• [What the task requires]:
Quote the entries below from the line with "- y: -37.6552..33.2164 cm" through the line with "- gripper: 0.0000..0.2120", both ends included, and only those lines.

──────────────────────────────

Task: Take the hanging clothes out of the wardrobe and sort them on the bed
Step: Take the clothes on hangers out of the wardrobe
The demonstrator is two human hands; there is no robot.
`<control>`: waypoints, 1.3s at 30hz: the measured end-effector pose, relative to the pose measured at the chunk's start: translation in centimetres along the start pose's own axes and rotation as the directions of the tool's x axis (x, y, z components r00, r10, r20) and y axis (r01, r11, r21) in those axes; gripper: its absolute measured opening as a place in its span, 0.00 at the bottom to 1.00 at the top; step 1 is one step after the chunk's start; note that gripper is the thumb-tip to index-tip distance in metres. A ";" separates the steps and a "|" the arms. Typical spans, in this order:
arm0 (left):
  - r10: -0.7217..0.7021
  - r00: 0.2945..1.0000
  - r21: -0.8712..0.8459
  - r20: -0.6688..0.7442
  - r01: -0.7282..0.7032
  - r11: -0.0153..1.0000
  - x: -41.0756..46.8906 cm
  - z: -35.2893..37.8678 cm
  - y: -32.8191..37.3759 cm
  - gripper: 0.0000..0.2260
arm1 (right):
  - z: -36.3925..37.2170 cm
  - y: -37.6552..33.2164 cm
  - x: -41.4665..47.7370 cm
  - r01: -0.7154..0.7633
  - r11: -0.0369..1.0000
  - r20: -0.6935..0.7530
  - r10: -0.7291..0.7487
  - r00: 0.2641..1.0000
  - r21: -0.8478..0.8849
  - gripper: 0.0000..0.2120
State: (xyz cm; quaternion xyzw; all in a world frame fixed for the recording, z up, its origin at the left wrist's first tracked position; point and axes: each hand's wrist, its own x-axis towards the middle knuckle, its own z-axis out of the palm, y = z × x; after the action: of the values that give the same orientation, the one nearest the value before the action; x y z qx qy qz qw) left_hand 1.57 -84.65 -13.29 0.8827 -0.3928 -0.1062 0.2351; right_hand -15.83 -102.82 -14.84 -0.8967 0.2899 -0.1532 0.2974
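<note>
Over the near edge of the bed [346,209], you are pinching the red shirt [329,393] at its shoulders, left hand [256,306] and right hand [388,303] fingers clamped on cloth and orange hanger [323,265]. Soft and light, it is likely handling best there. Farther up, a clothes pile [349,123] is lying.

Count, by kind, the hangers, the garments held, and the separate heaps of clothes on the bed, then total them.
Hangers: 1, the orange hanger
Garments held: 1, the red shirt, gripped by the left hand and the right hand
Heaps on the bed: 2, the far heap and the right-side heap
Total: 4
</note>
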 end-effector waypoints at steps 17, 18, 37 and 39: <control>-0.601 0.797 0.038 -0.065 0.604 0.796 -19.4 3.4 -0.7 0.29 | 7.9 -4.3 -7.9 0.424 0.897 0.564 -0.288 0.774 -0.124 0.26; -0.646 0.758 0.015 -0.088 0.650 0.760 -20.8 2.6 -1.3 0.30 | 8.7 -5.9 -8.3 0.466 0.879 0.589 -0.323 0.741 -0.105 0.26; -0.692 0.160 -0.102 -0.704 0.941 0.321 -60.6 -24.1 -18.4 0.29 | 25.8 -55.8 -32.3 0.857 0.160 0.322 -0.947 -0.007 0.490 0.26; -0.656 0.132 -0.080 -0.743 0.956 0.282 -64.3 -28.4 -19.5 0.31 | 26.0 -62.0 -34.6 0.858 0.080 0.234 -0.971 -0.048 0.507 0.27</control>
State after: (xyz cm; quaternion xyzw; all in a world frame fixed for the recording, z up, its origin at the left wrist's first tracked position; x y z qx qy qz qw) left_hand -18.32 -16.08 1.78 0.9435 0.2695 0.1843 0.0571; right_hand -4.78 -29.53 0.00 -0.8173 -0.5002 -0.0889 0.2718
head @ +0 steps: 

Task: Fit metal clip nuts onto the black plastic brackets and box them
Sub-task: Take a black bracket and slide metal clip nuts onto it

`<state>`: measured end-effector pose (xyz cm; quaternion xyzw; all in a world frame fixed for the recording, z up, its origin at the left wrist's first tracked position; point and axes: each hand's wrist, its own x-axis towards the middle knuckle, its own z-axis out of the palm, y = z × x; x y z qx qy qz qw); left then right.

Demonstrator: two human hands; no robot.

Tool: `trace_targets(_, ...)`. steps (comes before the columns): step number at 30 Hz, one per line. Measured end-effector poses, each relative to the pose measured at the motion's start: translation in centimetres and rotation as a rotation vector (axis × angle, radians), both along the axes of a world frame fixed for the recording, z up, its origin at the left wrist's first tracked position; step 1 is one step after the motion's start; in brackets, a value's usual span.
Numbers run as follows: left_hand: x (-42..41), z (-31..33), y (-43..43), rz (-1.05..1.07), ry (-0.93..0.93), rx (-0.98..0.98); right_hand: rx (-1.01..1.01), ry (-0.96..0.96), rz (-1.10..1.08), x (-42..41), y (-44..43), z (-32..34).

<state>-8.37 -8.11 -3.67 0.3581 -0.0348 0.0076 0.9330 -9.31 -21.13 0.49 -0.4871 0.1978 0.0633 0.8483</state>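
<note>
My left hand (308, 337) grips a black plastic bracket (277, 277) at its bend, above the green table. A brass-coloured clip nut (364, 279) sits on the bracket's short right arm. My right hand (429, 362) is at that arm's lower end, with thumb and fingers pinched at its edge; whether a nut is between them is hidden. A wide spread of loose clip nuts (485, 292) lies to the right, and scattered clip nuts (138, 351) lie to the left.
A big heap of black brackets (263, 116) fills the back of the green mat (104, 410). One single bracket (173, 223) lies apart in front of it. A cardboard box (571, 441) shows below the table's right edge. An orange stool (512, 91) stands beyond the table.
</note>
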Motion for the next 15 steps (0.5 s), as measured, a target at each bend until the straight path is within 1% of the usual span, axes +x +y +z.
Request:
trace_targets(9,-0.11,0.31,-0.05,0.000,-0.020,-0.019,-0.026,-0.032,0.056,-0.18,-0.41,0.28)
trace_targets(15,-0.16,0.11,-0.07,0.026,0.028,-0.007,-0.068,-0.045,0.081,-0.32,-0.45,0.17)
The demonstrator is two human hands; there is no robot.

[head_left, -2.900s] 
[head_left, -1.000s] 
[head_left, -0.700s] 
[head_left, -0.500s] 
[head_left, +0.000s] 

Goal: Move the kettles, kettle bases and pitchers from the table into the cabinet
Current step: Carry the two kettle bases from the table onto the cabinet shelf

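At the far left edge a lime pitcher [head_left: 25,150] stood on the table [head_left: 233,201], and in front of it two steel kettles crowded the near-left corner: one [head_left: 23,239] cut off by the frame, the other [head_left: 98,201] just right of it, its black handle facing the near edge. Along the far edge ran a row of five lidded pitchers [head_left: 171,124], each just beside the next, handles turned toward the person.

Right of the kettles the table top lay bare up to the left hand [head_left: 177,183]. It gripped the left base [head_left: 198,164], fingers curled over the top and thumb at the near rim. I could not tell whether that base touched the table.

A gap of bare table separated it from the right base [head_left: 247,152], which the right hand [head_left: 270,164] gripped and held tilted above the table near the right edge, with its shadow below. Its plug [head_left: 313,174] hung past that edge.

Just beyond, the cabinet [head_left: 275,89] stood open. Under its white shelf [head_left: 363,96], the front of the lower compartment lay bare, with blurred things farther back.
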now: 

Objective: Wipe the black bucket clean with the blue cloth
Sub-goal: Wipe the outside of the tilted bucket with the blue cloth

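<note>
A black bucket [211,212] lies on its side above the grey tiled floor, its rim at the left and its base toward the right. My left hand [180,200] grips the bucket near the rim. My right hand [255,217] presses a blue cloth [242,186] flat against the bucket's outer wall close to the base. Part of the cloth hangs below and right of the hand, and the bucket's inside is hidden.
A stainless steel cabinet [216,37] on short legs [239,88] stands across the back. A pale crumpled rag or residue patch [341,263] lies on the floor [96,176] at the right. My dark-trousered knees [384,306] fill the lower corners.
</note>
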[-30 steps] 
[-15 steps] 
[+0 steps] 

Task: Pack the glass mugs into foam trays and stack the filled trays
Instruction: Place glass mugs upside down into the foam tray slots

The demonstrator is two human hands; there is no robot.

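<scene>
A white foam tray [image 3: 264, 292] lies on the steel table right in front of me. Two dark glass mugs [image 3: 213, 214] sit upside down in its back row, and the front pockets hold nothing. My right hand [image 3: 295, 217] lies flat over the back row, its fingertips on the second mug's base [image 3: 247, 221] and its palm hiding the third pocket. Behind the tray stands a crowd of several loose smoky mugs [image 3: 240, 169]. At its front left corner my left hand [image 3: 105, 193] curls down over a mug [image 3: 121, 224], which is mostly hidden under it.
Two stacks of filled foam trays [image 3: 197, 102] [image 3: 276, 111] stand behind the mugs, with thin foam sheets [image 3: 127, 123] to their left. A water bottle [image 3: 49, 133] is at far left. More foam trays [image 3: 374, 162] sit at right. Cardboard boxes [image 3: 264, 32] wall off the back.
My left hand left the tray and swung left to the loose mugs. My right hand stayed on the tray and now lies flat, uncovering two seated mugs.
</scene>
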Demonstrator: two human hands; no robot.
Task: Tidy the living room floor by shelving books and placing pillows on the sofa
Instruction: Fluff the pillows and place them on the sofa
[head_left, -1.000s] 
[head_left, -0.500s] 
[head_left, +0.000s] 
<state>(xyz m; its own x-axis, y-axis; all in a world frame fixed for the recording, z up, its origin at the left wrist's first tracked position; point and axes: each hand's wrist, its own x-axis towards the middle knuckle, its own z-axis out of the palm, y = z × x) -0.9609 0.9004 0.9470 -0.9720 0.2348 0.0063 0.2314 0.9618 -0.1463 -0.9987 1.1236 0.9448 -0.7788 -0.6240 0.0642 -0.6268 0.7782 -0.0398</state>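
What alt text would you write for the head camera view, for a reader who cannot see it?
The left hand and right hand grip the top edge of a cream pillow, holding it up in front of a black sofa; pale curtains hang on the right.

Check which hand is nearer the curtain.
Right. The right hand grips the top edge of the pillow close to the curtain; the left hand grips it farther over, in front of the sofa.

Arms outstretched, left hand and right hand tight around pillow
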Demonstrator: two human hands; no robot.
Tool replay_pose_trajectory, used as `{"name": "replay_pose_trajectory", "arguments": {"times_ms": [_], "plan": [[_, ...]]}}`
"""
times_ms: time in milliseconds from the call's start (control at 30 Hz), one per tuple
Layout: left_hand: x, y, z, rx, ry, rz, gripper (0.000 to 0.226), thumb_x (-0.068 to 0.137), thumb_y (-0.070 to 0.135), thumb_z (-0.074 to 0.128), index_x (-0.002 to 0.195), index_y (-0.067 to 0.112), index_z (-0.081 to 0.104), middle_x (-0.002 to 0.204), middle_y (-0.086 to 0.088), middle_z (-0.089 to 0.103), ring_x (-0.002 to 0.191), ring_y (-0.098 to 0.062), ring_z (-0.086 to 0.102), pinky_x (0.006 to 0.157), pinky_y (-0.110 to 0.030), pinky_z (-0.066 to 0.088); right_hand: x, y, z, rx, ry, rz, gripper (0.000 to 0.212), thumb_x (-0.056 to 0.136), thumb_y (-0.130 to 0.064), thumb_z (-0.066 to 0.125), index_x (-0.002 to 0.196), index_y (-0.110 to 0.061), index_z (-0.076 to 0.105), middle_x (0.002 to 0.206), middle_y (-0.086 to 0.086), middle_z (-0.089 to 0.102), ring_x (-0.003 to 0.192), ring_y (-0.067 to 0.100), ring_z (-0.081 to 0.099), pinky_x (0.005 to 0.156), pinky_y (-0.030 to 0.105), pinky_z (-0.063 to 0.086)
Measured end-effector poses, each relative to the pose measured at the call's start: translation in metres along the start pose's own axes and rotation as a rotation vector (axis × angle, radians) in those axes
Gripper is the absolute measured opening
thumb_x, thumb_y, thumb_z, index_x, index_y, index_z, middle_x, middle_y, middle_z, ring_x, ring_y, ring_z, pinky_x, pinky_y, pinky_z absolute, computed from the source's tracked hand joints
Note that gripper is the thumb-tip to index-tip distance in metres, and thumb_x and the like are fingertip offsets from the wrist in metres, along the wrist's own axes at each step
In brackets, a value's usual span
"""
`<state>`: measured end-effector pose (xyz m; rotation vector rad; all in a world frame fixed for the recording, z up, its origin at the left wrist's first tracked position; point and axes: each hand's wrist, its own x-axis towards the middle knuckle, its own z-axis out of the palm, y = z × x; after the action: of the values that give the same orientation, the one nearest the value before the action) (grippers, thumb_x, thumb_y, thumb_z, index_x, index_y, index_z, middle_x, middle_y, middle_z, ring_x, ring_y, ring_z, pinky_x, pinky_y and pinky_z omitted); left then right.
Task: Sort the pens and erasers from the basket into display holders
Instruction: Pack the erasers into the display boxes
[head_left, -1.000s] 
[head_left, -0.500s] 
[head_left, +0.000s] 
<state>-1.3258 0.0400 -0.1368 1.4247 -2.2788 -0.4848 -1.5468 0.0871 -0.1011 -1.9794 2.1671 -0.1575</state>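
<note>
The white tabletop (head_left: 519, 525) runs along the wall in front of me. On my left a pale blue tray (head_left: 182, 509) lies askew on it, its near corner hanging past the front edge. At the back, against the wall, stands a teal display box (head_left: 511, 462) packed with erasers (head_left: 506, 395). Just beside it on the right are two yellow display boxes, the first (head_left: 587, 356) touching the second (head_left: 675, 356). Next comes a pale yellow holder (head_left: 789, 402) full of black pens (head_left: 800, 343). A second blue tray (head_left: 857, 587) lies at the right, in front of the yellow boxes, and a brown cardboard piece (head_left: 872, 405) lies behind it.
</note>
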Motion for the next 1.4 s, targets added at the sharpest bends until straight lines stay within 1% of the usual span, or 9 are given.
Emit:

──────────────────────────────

• [Solution for this exercise]:
  - y: -37.6552..33.2164 cm
  - x: -41.4665..47.7370 cm
  - r01: -0.7154..0.7633
  - r11: -0.0369..1.0000
  - r20: -0.6935..0.7530
  - r10: -0.7291..0.7487
  - r00: 0.2641..1.0000
  - r21: -0.8478..0.8849
  - gripper: 0.0000..0.2120

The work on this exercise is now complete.